Dr. Jantz might not have known what TIGHAR had been told years ago. Amelia Earhart had a painful operation called a Caldwell-Luc procedure done. On June 26, 1935, at Cedars of Lebanon Hospital in Los Angeles, Dr. Joseph Goldstein performed the surgery. The operation was meant to alleviate a chronic sinus problem plaguing Amelia since 1918 when she was a young nursing assistant in Toronto, Ontario. Goldstein’s procedure called for drilling a hole in the cavity of Amelia’s mouth going through the bone above the second molar to open the maxillary sinus. It was meant to be a new channel for sinus drainage. (ouch) If the procedure was done on both sides it was called a bi-lateral Caldwell-Luc. According to Muriel Morrissey, Amelia’s sister, Amelia had this procedure done previously on the opposite side. Following the operation in 1935, Amelia was quite sick for a week and in fact developed pleurisy before recovering.
A forensic examination of a skull having a Caldwell-Luc procedure within the previous five to ten years would have been observed by a five-year-old. TIGHAR fails to explain how Dr. Hoodless, Gallagher, or the Chief Medical Officer failed to see a dime size hole extending from the jaw through the bone into the cranium. TIGHAR argues maybe the procedure was not apparent because of the missing zygoma and malar bones. However, the zygoma/malar bones are really one area of the cheek and would not interfere in a forensic analysis of this part of the skull. One of TIGHAR team members, a medical doctor, admitted that it would be hard pressed for anyone not to have seen evidence of such a procedure.
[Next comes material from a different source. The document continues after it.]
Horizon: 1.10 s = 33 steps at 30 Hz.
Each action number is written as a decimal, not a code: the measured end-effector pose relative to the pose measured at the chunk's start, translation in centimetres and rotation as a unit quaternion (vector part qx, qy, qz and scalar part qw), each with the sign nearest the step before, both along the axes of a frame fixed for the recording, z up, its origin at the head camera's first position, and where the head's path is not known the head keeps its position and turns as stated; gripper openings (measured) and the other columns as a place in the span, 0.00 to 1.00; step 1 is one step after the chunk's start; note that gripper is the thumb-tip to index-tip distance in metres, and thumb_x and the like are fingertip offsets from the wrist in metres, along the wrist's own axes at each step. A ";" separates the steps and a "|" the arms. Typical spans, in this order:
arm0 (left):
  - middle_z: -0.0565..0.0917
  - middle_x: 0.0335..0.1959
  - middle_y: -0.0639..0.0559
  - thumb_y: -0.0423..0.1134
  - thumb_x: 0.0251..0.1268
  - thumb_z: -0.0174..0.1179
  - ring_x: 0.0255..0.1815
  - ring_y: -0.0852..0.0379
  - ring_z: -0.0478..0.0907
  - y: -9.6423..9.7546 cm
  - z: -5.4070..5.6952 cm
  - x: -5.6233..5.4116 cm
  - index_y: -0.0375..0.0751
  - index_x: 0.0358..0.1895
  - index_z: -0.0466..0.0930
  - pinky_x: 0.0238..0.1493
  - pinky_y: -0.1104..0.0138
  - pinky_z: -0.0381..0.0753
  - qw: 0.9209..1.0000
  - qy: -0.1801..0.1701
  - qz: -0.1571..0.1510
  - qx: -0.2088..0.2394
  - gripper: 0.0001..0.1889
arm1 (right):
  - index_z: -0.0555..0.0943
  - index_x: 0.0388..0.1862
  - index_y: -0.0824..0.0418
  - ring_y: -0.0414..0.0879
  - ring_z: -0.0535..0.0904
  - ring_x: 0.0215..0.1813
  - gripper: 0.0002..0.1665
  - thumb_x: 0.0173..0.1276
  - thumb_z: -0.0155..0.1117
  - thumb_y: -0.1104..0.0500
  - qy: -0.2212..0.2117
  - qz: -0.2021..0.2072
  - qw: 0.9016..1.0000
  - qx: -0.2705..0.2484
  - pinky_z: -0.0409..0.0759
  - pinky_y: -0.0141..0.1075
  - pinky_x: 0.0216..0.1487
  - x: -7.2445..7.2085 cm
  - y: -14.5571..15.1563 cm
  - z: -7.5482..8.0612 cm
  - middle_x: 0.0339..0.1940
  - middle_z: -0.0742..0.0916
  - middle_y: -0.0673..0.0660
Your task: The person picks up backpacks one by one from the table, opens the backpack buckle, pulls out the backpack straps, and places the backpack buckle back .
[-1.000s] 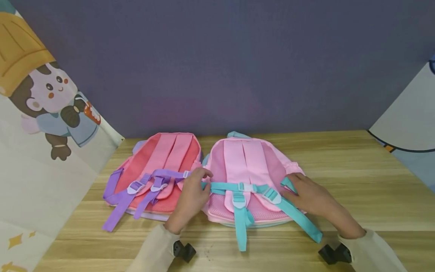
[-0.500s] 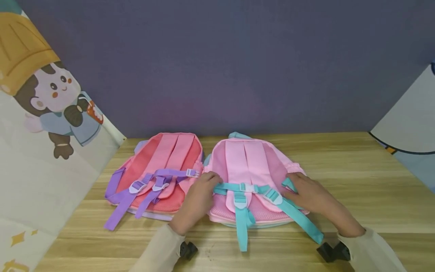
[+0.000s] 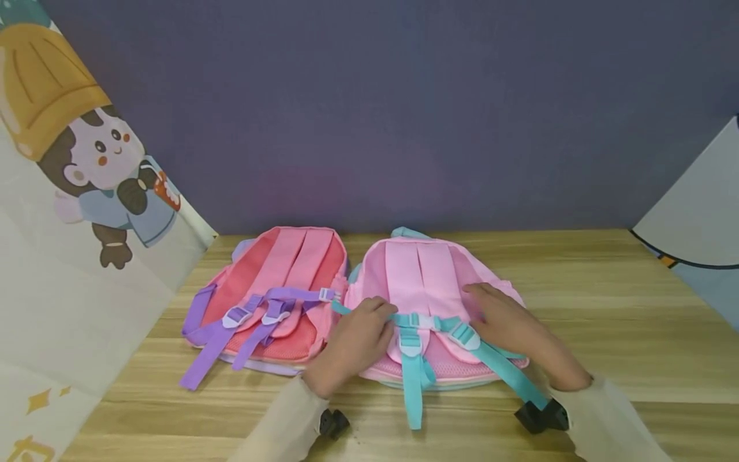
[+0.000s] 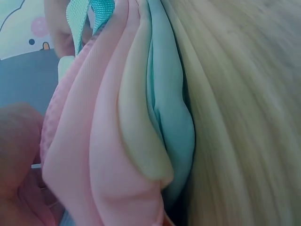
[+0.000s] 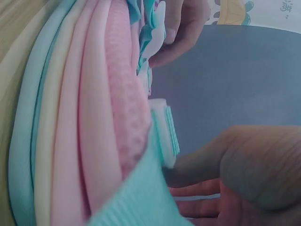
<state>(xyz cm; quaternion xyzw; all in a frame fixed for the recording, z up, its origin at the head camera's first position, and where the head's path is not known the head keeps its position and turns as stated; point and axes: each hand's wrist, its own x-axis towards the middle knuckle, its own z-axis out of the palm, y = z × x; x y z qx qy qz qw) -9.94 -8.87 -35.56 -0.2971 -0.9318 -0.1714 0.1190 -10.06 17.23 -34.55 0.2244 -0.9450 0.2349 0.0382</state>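
Observation:
A light pink backpack (image 3: 404, 269) lies back side up on the wooden table, its teal chest strap (image 3: 447, 323) fastened by a white buckle (image 3: 427, 322). My left hand (image 3: 352, 340) reaches over the left part of this strap, its bent fingers close to the buckle. The strap's left end emerges beyond the hand. On the right side, my right hand (image 3: 514, 327) hovers over the pack with fingers extended and slightly spread. In the right wrist view its thumb (image 5: 197, 167) lies at a white strap adjuster (image 5: 163, 134).
A coral-pink backpack (image 3: 300, 256) with purple straps (image 3: 213, 346) lies just left of the pink one. Two teal strap tails hang toward the front of the wooden table (image 3: 635, 308). A dark panel (image 3: 404, 115) stands behind, a cartoon-printed cloth (image 3: 133, 295) at the left.
My left hand has moved right along the teal strap toward the buckle. My right hand has left the teal loop at the pack's right edge and moved left toward the middle.

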 end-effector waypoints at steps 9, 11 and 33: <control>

Not long before her final flight, Amelia bragged to Muriel that she just had a $1,000 worth of dental work done. In today’s dollars that’s about $18,900 bucks. It seems the five teeth examined by Gallagher, the Chief Medical Examiner, and Dr. Hoodless would have shown evidence of some dental work — a filling at least.
Let’s review some of the known Nikumaroro facts.
Amelia Earhart and Fred Noonan failed to arrive at Howland Island on their flight from Lae, New Guinea on July 2, 1937. TIGHAR believes post-loss radio messages from the pair skipped off the ionosphere and originated from Nikumaroro. TIGHAR has tramped to Nikumaroro at least 12 times over the years scouring the island for the missing aviators.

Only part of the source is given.